*Problem details:*
Could you restate word for word every line from the one containing "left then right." to the end of the records, and nothing else?

Segment Start: Given records

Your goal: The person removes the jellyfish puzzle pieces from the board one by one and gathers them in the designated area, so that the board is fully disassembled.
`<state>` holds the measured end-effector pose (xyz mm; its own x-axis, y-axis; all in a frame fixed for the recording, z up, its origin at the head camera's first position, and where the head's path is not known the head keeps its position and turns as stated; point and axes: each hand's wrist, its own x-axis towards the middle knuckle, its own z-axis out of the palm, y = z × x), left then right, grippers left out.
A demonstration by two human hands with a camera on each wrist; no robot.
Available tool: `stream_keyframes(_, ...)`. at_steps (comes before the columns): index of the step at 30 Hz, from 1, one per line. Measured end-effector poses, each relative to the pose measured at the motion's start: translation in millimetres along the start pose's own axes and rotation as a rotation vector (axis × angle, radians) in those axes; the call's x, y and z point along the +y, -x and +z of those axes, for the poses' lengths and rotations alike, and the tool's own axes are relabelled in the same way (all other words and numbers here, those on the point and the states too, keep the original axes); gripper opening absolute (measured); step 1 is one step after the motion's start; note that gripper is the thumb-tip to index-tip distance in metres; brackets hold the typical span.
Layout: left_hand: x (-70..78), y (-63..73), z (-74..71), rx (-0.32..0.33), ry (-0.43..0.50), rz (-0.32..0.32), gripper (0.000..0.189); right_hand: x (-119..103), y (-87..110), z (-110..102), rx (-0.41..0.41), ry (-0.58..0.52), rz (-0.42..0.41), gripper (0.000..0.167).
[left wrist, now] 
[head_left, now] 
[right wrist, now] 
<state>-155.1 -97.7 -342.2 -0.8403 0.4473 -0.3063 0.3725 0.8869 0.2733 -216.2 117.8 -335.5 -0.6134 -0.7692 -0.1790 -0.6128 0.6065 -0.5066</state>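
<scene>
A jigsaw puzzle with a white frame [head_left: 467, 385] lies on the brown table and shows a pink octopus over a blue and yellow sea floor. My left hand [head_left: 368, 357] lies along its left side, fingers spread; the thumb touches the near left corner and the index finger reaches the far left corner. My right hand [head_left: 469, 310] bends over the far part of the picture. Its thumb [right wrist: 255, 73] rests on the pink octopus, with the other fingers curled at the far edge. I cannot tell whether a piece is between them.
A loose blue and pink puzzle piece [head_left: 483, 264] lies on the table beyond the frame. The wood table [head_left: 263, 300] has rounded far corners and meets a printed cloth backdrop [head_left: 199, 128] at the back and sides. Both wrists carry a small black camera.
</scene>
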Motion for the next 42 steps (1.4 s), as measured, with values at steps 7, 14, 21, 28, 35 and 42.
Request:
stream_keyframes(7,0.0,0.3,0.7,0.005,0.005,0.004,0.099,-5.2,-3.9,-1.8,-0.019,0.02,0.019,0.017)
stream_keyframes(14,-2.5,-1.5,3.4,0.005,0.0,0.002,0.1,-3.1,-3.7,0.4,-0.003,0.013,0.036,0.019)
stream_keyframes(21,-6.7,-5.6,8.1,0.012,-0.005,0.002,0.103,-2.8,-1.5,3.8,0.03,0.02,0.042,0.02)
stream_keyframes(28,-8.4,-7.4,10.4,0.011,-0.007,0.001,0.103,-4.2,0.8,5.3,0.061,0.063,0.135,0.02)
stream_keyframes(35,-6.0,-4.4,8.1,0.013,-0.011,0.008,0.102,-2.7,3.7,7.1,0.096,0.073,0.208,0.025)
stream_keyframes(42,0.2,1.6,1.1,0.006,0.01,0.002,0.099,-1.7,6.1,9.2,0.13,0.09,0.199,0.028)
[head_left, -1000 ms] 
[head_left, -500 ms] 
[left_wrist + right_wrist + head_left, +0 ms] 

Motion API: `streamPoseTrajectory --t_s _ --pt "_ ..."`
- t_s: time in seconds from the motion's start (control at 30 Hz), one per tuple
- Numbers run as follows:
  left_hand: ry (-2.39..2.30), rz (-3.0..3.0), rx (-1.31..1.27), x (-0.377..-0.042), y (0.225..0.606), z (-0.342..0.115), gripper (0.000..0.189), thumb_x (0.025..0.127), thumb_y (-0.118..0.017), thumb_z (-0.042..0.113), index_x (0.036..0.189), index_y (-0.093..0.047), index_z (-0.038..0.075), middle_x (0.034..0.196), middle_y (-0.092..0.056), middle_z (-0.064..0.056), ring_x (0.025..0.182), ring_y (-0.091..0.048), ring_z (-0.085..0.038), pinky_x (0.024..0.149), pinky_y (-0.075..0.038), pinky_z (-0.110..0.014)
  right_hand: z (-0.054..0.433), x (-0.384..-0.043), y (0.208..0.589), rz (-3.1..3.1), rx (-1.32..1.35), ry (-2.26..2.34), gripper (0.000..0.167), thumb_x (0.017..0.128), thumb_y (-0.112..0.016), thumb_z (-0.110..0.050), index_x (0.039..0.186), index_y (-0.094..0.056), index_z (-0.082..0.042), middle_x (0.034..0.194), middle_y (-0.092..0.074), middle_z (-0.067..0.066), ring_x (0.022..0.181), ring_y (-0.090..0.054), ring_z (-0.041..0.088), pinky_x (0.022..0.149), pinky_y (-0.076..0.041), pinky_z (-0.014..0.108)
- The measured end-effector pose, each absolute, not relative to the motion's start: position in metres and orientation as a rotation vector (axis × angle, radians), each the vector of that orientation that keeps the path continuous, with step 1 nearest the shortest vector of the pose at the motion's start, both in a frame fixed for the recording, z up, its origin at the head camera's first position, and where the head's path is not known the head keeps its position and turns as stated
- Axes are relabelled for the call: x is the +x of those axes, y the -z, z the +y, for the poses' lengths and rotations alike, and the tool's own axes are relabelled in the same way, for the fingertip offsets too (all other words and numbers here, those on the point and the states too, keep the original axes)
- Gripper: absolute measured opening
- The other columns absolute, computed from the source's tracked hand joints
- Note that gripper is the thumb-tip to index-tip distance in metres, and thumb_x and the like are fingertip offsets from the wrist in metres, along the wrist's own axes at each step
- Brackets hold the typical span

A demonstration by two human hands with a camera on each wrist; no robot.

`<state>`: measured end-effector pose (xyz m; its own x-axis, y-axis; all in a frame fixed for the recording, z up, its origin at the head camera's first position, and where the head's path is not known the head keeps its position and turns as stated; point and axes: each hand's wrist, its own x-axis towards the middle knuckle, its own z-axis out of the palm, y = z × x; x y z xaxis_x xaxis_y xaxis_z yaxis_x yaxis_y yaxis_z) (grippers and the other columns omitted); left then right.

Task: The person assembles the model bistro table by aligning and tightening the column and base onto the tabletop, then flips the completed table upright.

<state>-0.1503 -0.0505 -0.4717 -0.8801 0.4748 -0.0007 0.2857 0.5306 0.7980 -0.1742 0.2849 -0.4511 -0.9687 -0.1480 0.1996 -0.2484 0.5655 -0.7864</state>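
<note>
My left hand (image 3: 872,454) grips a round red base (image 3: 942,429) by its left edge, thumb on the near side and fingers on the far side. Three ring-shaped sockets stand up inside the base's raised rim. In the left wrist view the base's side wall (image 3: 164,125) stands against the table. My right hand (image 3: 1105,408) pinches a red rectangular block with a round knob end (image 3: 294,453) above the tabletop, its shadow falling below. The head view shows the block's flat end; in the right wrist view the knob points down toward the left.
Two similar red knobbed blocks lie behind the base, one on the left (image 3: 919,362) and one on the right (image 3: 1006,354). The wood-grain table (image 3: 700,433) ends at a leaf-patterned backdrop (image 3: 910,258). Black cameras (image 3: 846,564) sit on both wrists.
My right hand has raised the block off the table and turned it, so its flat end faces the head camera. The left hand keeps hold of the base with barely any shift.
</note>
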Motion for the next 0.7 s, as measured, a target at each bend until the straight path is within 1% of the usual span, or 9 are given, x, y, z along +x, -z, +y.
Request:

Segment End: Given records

*Completed task:*
`<state>`: measured end-effector pose (xyz m; its own x-axis, y-axis; all in a frame fixed for the recording, z up, its origin at the head camera's first position, and where the head's path is not known the head keeps its position and turns as stated; point and axes: each hand's wrist, its own x-axis towards the middle knuckle, its own z-axis out of the palm, y = z × x; x y z xaxis_x xaxis_y xaxis_z yaxis_x yaxis_y yaxis_z) (grippers and the other columns omitted); left then right.

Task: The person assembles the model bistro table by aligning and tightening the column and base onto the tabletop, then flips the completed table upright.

<state>-0.1503 -0.0505 -0.4717 -0.8801 0.4748 -0.0007 0.2857 0.5306 0.7980 -0.1742 0.2849 -0.4511 -0.9687 -0.1480 0.1996 -0.2484 0.5655 -0.7864</state>
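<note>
My left hand (image 3: 872,454) grips a round red base (image 3: 942,429) by its left edge, thumb on the near side and fingers on the far side. Three ring-shaped sockets stand up inside the base's raised rim. In the left wrist view the base's side wall (image 3: 164,125) stands against the table. My right hand (image 3: 1105,408) pinches a red rectangular block with a round knob end (image 3: 294,453) above the tabletop, its shadow falling below. The head view shows the block's flat end; in the right wrist view the knob points down toward the left.
Two similar red knobbed blocks lie behind the base, one on the left (image 3: 919,362) and one on the right (image 3: 1006,354). The wood-grain table (image 3: 700,433) ends at a leaf-patterned backdrop (image 3: 910,258). Black cameras (image 3: 846,564) sit on both wrists.
My right hand has raised the block off the table and turned it, so its flat end faces the head camera. The left hand keeps hold of the base with barely any shift.
</note>
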Motion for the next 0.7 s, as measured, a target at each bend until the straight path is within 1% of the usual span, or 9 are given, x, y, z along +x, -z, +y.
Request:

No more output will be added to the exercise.